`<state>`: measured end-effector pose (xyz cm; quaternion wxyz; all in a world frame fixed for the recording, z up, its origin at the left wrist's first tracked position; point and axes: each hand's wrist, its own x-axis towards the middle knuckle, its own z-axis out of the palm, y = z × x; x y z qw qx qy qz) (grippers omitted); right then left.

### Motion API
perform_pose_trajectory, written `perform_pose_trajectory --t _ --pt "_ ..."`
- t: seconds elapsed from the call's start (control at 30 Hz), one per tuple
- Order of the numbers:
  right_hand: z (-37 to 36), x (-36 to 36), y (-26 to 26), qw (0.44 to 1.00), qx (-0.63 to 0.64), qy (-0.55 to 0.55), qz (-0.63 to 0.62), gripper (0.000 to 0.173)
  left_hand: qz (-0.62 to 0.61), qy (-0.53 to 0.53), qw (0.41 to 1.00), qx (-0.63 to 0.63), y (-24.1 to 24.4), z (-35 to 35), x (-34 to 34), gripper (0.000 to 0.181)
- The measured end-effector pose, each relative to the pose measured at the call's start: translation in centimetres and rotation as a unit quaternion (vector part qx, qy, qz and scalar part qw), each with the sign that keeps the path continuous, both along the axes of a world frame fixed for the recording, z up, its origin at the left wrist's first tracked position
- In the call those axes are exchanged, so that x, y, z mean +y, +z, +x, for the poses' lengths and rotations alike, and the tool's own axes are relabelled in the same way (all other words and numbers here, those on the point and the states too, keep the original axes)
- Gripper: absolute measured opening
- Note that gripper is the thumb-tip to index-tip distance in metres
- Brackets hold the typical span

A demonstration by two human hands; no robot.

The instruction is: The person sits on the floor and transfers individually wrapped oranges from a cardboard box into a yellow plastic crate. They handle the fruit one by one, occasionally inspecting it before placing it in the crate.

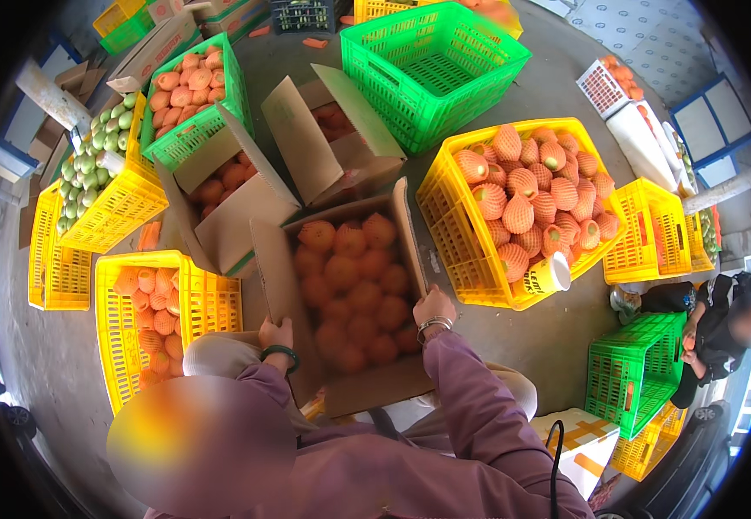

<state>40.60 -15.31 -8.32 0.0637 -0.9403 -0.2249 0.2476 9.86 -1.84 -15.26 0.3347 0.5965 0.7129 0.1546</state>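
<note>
An open cardboard box (338, 394) stands between my knees, filled with fruit in orange foam net sleeves (364, 296). My left hand (276, 337), with a dark green bangle at its wrist, grips the box's left side flap. On the opposite side my right hand (434, 307), with silver-coloured bangles, is closed on the right flap. Both flaps stand up. To the right, a yellow plastic crate (438, 217) is heaped with sleeved fruit (543, 188), and a yellow and white paper cup (547, 275) lies tilted at its near corner.
Two more open cardboard boxes (246, 224), (310, 162) hold sleeved fruit ahead. A green crate (375, 84) stands beyond them. Yellow crates (214, 305), (119, 217) are at the left, one with bare green fruit. A seated person (716, 324) is at the far right beside another green crate (611, 383).
</note>
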Motion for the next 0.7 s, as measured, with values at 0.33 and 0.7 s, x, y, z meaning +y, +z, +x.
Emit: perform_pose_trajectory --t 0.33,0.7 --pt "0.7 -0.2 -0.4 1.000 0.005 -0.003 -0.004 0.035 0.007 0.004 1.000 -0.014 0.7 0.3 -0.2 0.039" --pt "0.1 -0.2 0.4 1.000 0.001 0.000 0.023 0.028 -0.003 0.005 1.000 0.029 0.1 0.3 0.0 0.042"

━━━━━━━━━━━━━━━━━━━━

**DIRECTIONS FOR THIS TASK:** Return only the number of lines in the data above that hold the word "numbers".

**SOLUTION TO THIS PROBLEM:** 2